Two women have filed a class action lawsuit against Apple after making the grim discovery that their former partners were using AirTags to track their locations. The suit was preceded by countless cases of women reporting that they, too, were being stalked by their exes via the $29 device, and innumerable warnings from ethical tech and women’s safety advocates.

In the new suit, one named plaintiff, Lauren Hughes, alleged that her ex-boyfriend placed an AirTag in her car tire’s wheel in an effort to learn where she’d moved to avoid him following their breakup. Her ex, she alleged, made efforts to disguise it by coloring it with a sharpie marker and tying it in a plastic bag.
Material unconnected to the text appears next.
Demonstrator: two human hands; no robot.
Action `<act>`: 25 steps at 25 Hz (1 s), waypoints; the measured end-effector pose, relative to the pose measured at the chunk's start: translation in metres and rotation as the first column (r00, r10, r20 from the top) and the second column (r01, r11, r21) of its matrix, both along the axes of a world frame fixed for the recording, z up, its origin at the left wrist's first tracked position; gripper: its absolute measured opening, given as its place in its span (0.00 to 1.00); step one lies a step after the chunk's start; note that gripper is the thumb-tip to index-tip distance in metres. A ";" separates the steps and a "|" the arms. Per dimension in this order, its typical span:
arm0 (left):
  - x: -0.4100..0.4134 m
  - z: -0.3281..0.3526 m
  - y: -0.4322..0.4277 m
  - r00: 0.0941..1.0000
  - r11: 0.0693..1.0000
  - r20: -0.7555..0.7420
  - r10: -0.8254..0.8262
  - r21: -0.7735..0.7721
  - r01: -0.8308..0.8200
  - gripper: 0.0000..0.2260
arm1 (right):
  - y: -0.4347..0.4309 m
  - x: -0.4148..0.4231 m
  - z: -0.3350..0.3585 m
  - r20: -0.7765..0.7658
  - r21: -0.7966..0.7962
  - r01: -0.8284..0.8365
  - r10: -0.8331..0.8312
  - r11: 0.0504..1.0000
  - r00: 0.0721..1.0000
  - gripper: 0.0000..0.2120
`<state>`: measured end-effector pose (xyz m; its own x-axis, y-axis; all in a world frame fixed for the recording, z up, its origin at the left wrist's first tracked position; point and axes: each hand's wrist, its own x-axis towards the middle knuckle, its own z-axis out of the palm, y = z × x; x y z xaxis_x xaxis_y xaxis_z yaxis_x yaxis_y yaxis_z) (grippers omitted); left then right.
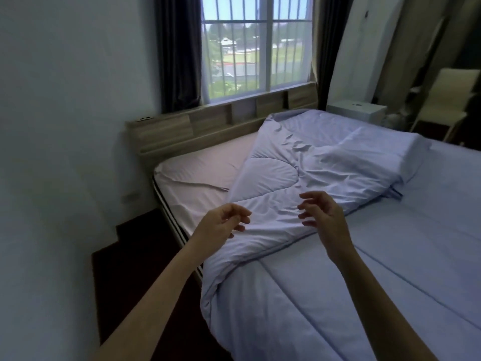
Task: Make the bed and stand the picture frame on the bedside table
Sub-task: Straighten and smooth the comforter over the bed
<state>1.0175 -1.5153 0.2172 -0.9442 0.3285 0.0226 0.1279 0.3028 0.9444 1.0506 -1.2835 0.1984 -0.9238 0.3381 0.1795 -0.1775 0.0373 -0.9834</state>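
Both hands, your left hand and right hand, hover empty, fingers loosely curled, over the folded-back duvet at twelve o'clock, seemingly poised to spread it; picture frame out of sight.

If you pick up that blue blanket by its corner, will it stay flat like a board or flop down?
Probably flop: the blanket lies folded back on itself in soft wrinkles. It looks puffy and quilted, so it is likely light for its size. It's wide, so it may drag.
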 end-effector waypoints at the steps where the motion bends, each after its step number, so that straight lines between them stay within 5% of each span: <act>1: -0.028 -0.010 -0.005 0.999 0.999 0.013 -0.035 -0.012 0.035 0.14 | -0.004 -0.016 -0.006 0.009 0.005 0.044 -0.044 0.999 0.999 0.12; 7: -0.154 -0.029 -0.002 0.937 0.925 0.075 -0.341 -0.148 0.349 0.14 | -0.024 -0.075 -0.027 0.068 -0.032 0.364 -0.362 0.931 0.930 0.12; 13: -0.220 -0.057 0.066 0.826 0.773 0.083 -0.557 -0.313 0.552 0.12 | -0.008 -0.070 -0.049 0.272 0.091 0.388 -0.398 0.917 0.876 0.11; 19: -0.233 -0.148 0.142 0.572 0.365 0.122 -0.811 -0.658 0.659 0.14 | 0.045 -0.039 -0.066 0.300 0.120 0.640 -0.642 0.759 0.705 0.11; 22: -0.234 -0.184 0.163 0.349 0.089 0.192 -0.917 -0.755 0.650 0.26 | 0.038 -0.030 -0.093 0.410 0.104 0.729 -0.697 0.677 0.588 0.11; 25: -0.241 -0.216 0.185 0.160 -0.021 0.151 -0.976 -0.789 0.614 0.31 | 0.008 -0.040 -0.137 0.531 0.097 0.758 -0.678 0.644 0.508 0.11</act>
<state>0.7766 -1.3305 0.0013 0.0679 0.9191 -0.3882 0.9364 0.0755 0.3426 1.0106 -1.2757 0.0617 -0.2862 0.9077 -0.3070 0.3394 -0.2035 -0.9184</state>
He soon began using the device to taunt her—even going so far as to post a photo of a taco truck from her new neighborhood and posting it online alongside a winking emoji and the hashtag “#airt2.0.”
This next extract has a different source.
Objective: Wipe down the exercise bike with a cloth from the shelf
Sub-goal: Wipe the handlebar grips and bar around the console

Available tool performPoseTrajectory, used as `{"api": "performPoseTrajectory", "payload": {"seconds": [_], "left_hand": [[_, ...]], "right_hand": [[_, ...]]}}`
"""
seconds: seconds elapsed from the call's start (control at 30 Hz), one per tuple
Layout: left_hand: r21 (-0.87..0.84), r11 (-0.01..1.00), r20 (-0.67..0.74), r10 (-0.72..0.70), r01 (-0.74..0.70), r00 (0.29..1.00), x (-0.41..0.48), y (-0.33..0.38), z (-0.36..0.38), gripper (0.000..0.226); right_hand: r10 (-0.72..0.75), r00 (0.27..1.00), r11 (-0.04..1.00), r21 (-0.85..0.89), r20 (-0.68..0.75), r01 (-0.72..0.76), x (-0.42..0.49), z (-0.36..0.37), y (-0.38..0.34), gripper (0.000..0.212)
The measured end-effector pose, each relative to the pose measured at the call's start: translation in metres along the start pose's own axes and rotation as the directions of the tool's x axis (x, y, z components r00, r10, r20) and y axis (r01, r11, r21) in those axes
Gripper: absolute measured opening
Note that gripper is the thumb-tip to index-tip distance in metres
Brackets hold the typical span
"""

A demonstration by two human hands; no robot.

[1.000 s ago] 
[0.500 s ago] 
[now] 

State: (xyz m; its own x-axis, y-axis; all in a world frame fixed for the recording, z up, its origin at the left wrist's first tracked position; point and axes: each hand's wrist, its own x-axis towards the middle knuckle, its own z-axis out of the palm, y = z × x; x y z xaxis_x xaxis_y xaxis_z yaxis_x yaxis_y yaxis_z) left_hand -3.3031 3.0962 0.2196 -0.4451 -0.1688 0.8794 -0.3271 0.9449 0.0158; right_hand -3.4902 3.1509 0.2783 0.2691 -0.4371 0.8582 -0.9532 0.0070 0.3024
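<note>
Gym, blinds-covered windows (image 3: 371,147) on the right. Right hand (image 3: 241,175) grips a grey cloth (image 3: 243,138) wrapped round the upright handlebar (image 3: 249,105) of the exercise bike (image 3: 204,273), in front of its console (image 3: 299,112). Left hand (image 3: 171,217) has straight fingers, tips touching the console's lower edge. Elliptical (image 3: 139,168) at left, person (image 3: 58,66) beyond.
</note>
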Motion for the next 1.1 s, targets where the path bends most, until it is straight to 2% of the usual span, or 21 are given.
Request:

The other plaintiff, identified only as Jane Doe, said her estranged husband had begun tracking her after planting an AirTag in their child’s backpack. Upon discovering it, Doe attempted to disable it. Her ex, she alleged, then purchased another and, once again, put it in their child’s backpack.

As I previously reported, justice is exceptionally difficult to come by for anyone alleging AirTag stalking. As many experts told me, neither the police or Big Tech are particularly adept at navigating the many nuances of keeping people safe in abusive situations. “The issue itself is not just about AirTags,” Erica Olsen, director of the National Network to End Domestic Violence (NNEDV)’s Safety Net project, told Jezebel. “Tracking as a tactic of abuse is much broader than AirTags and has been a consistent issue within the domestic violence and stalking world for a long time.”
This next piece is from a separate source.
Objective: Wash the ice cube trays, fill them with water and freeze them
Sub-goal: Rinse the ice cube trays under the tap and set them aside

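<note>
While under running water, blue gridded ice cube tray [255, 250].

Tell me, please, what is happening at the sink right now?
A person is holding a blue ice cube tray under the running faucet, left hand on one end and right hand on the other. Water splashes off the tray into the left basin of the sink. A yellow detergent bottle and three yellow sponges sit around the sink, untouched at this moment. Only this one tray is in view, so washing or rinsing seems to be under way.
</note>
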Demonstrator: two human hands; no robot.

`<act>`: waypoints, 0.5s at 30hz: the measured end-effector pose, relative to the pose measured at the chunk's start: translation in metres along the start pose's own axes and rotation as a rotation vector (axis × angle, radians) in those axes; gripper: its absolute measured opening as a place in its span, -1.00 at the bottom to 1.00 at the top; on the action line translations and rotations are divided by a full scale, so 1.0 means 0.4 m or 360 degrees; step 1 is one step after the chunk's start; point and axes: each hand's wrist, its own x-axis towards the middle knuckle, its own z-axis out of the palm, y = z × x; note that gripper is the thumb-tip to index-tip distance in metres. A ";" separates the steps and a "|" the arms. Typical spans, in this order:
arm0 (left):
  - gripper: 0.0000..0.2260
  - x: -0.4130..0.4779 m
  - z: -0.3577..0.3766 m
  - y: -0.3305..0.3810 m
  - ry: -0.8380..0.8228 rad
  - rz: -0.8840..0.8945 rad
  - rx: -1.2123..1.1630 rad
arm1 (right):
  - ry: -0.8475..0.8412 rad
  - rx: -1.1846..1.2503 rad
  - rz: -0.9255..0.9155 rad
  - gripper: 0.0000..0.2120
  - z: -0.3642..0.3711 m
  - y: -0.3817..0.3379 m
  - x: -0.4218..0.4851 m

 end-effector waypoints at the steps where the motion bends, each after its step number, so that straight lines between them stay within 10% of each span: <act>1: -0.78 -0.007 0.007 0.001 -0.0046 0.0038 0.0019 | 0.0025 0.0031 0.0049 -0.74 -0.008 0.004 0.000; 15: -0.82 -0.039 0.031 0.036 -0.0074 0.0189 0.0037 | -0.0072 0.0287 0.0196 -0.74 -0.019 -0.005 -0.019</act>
When AirTags were launched in April 2021, the trillion dollar tech giant lauded the quarter-sized device as ingenious, given its location accuracy and the ubiquity of the iPhone, with which it so easily pairs. For the millions who own an iPhone 11 or newer, a function called Precision Finding in the Find My app allows them to track the AirTag down to the foot, with arrows on the screen quite literally guiding an owner to their device. While advocates sounded the alarm within weeks of its release, Apple—and other companies peddling tiles and tracking devices—did nothing, effectively leaving room for dozens of unsettling reports of stalking to emerge from every corner of the U.S.—from New York to Michigan to California to Ohio.

It wasn’t until Sports Illustrated model Brooks Nader spoke out about discovering an AirTag that had been slipped into her coat pocket without her knowledge—sparking scores of terrifying TikToks and Twitter threads from young girls and women with similar allegations—that Apple issued a statement, promising protective software updates and full cooperation with police on individual cases. “Based on our knowledge and on discussions with law enforcement, incidents of AirTag misuse are rare; however, each instance is one too many,” the release read.

“Ms. Doe continues to fear for her safety—at minimum, her stalker has evidenced a commitment to continuing to use AirTags to track, harass, and threaten her, and continues to use AirTags to find Plaintiff’s location,” the lawsuit details. “[She] seeks to bring this action anonymously due to the real risk that being identified would expose her to increased risk of harassment and/or physical harm.”

The new lawsuit alleges that any of Apple’s supposed safeguards for the device have done little to protect people like the plaintiffs. “While Apple has built safeguards into the AirTag product, they are woefully inadequate, and do little, if anything, to promptly warn individuals if they are being tracked.”